## Task to carry out
Work through the material below and count the lines holding the word "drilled"; give that count and nothing more.

## Source material
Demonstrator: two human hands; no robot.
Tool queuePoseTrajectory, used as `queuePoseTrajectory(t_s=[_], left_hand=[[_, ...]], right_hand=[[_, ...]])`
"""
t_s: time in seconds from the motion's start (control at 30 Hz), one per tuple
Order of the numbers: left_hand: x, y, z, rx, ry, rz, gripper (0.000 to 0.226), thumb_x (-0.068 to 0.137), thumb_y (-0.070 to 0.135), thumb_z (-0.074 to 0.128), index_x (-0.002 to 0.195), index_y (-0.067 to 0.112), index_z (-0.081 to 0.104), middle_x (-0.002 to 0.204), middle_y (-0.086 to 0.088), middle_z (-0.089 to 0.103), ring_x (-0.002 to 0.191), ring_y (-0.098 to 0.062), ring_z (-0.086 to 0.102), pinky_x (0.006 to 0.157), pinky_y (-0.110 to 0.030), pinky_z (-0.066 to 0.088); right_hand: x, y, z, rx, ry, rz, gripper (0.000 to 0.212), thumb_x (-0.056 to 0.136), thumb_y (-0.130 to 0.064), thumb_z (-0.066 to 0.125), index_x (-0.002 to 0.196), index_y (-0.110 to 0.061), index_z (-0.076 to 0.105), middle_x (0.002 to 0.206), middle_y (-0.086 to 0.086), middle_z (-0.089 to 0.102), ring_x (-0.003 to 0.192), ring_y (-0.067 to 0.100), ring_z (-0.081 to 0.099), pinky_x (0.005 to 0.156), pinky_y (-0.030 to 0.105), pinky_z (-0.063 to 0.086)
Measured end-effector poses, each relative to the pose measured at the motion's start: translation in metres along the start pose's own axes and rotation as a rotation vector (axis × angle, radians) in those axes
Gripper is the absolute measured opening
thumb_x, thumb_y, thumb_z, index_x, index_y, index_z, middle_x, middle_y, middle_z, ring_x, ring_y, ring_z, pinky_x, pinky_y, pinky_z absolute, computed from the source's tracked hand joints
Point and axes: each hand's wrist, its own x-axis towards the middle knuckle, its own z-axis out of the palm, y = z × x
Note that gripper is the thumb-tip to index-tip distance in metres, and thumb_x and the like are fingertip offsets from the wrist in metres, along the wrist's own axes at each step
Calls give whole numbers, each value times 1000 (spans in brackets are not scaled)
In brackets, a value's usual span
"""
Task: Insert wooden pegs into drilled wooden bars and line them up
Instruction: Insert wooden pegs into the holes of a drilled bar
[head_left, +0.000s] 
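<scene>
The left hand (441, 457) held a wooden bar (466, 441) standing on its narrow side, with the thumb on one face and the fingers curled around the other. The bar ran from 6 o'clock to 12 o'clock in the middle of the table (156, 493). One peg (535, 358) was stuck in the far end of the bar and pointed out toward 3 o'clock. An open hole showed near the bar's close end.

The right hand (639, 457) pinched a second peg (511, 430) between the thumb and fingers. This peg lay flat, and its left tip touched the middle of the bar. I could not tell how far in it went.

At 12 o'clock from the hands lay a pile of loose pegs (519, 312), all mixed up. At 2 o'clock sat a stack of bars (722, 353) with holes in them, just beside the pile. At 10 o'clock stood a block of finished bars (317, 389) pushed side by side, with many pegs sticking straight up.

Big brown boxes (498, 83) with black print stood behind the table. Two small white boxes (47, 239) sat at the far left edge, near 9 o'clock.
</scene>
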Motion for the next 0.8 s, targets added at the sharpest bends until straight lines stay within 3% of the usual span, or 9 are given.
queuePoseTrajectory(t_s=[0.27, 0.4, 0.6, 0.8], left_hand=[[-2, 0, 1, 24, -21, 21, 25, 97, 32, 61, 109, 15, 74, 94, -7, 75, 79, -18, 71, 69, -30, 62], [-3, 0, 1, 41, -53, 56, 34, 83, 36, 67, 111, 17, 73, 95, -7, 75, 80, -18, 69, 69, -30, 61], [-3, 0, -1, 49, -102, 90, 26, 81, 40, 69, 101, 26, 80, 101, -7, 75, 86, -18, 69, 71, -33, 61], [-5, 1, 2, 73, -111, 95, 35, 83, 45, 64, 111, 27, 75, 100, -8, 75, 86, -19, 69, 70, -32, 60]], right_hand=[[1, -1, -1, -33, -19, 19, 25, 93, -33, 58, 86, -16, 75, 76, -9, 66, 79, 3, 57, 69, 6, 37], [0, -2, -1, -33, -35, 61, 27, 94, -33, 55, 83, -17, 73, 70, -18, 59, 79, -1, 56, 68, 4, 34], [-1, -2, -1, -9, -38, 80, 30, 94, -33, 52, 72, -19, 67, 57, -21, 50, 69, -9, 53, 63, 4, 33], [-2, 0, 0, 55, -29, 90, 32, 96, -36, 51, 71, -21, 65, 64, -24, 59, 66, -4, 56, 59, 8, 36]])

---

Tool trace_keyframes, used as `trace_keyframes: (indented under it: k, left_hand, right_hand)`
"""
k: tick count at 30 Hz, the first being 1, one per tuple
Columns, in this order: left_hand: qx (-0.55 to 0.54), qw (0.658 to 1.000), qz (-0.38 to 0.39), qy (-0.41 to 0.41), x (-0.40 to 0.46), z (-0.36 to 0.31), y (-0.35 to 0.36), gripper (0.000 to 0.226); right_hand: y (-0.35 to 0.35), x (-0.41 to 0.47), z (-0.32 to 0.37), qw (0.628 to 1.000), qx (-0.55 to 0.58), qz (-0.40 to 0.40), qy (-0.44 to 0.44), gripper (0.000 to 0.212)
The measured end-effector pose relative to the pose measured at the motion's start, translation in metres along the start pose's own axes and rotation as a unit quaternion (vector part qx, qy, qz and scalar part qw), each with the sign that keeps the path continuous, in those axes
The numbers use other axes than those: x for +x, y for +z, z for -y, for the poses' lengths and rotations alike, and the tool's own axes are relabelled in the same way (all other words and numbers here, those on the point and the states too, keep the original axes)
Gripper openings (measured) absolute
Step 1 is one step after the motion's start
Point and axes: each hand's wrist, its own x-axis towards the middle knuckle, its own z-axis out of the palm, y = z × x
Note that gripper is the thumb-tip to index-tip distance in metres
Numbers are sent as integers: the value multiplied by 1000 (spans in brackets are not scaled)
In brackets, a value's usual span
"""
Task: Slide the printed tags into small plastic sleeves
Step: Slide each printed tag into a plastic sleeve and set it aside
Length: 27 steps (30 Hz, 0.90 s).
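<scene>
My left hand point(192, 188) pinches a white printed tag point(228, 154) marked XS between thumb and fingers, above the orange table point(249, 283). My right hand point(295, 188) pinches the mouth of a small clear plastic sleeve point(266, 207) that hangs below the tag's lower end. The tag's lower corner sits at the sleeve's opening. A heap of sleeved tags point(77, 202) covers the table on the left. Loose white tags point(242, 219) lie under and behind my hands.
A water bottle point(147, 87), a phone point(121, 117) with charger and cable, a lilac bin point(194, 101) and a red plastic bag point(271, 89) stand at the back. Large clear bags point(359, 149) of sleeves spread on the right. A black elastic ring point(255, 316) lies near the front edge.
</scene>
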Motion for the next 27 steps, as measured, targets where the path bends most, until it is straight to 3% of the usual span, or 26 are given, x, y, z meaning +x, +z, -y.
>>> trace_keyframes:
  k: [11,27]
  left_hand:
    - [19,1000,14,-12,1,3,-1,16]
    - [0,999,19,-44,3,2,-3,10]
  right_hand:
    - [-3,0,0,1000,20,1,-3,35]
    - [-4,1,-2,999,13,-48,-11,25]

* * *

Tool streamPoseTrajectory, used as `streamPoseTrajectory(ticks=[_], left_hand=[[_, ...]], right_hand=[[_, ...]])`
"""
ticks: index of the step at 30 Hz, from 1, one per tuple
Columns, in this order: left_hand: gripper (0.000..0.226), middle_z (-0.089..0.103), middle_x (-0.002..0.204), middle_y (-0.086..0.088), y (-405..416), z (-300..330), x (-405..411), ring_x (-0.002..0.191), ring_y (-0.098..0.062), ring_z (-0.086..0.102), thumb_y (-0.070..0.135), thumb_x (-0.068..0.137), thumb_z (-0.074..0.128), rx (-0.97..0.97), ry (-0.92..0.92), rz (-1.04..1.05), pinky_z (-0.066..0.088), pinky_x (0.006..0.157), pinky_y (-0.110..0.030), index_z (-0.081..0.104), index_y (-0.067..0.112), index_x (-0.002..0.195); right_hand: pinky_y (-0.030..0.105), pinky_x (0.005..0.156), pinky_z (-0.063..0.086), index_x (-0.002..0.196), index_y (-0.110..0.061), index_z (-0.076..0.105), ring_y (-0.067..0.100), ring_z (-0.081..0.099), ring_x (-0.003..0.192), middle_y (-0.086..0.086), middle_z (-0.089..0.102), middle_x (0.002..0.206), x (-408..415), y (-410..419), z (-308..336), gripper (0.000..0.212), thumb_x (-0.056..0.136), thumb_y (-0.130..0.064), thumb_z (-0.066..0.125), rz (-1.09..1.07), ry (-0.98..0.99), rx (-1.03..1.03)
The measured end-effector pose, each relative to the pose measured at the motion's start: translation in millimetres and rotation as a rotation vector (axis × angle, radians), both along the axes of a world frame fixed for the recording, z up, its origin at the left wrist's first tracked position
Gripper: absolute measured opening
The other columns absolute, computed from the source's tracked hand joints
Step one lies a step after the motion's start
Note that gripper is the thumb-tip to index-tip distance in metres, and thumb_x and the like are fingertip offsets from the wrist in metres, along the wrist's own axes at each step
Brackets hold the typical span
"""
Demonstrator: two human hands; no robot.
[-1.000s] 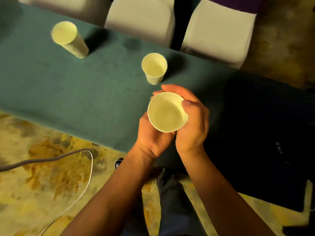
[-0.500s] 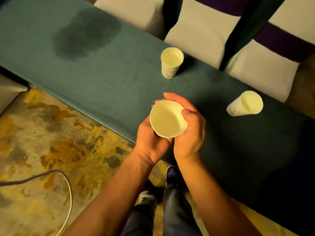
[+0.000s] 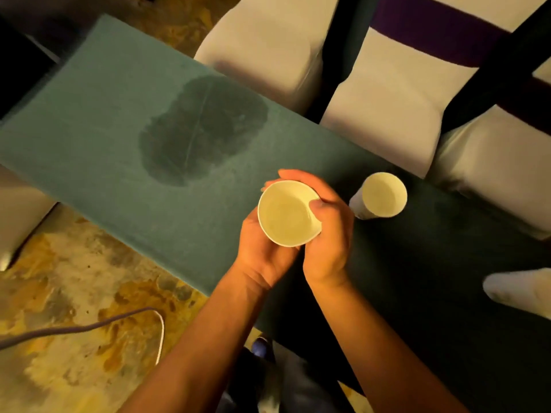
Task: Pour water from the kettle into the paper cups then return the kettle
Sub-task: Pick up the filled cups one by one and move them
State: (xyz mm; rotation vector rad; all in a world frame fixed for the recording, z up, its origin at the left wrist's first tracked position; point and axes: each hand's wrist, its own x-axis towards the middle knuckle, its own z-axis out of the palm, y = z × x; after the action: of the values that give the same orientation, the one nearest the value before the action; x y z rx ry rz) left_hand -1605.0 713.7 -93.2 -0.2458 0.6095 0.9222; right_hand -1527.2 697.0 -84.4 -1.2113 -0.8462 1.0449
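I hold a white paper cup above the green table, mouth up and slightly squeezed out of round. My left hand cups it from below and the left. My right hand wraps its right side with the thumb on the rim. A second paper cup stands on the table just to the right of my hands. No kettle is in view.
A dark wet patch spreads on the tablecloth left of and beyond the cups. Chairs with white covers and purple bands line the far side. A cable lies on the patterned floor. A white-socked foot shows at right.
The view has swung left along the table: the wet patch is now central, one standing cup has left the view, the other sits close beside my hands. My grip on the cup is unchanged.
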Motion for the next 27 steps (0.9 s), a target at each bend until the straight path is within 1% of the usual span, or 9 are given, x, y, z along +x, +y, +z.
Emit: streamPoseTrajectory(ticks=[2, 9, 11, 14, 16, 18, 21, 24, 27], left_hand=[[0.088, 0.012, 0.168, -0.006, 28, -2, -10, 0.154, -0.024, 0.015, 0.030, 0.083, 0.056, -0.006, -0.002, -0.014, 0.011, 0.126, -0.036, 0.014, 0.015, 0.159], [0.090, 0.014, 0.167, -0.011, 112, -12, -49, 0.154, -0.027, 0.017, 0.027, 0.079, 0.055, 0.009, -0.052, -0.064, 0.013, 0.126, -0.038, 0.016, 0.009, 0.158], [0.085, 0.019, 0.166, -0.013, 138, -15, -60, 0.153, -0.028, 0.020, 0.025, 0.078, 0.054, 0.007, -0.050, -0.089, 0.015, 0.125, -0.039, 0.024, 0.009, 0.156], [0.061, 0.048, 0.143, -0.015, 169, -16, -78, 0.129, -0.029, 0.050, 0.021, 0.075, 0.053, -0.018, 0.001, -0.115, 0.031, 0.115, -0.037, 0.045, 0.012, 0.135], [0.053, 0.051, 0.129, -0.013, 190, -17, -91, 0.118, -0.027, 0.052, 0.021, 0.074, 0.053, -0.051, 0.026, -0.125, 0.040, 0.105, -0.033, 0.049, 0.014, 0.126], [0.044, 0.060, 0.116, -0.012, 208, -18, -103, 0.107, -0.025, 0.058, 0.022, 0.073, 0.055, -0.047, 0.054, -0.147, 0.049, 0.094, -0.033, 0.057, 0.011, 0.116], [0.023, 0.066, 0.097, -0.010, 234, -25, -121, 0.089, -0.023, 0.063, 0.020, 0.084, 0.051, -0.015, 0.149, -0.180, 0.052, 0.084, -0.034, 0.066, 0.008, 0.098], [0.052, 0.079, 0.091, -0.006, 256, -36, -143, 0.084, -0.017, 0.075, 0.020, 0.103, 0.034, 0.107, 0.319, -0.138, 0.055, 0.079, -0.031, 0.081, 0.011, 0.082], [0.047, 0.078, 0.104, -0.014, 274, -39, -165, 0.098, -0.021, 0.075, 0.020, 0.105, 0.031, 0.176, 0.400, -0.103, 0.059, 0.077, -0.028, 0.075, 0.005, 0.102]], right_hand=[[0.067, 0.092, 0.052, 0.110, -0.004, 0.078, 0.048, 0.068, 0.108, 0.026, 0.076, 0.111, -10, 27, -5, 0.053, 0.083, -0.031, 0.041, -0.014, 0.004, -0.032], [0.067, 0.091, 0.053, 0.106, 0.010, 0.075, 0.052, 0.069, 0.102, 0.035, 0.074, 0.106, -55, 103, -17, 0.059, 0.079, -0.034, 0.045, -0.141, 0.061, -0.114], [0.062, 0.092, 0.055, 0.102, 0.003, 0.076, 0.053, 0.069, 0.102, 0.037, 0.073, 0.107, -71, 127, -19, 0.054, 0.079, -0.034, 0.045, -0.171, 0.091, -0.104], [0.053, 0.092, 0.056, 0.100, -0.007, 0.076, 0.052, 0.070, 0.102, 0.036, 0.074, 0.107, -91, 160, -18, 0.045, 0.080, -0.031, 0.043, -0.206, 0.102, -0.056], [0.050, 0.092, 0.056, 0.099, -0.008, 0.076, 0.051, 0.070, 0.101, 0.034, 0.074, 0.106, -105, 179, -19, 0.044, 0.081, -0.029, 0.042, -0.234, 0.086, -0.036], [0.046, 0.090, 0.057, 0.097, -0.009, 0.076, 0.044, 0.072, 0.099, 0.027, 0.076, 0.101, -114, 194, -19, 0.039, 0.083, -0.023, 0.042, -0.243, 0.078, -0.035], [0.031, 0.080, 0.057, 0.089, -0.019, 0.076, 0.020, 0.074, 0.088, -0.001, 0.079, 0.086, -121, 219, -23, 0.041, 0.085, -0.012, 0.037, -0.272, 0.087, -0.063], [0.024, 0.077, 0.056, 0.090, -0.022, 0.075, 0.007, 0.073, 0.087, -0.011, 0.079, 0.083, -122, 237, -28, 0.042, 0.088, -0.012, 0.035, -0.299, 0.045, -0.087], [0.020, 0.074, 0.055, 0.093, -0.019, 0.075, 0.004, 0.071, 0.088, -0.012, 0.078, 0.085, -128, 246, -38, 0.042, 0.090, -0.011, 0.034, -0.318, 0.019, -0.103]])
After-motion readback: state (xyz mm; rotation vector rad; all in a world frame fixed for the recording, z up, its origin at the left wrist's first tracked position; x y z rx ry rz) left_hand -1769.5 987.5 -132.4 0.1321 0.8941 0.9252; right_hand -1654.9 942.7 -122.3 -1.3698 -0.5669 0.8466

## Exercise response
2